* **Assignment**:
Find the lines below that include the word "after" and report how many there are, with no other text.

* **Raw data**:
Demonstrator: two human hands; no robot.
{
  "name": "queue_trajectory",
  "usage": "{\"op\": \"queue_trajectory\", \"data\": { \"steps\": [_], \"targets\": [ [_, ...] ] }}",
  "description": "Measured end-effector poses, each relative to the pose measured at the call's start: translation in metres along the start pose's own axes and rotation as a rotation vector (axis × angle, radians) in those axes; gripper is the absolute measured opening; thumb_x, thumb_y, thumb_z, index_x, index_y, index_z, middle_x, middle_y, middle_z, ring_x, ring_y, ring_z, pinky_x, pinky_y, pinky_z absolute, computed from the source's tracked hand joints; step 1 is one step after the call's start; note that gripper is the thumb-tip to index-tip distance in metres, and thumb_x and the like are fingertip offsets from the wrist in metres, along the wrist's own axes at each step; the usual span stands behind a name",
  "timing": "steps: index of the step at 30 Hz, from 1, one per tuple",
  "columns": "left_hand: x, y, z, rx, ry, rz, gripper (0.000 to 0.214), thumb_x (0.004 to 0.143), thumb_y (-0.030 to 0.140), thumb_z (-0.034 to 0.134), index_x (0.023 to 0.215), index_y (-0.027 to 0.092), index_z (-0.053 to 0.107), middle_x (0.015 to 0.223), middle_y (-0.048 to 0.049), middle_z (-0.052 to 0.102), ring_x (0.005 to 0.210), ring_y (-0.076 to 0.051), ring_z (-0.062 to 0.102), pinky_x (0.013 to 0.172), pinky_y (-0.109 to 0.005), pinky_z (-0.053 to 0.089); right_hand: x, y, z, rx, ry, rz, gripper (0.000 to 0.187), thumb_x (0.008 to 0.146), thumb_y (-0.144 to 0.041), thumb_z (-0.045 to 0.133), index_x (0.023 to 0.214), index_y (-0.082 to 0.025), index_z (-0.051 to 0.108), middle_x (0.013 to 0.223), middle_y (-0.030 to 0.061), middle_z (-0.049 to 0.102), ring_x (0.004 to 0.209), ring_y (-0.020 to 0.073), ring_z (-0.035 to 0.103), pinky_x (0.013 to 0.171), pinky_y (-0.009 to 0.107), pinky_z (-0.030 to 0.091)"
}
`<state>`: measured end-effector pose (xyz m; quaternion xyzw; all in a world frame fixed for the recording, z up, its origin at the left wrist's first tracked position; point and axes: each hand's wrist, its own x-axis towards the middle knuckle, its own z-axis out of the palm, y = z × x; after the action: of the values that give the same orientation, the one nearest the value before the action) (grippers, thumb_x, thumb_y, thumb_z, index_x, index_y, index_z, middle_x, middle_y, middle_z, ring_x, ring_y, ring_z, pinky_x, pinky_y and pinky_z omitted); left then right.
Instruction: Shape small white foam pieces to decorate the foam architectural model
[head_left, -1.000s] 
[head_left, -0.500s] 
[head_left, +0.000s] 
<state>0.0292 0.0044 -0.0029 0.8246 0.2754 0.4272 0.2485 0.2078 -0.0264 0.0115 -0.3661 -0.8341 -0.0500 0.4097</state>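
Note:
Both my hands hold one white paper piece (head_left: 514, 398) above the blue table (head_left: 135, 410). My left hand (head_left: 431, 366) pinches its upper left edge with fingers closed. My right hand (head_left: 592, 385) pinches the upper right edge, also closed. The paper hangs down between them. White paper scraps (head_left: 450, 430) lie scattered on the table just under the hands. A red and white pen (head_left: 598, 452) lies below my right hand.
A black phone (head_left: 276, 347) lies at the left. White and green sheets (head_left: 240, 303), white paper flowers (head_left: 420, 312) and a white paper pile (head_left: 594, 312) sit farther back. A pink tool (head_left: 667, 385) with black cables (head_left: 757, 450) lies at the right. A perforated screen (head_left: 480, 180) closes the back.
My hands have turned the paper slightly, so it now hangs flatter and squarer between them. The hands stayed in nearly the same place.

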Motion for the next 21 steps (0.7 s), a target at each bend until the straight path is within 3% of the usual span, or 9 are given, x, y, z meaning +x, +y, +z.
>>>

* **Problem solution**:
2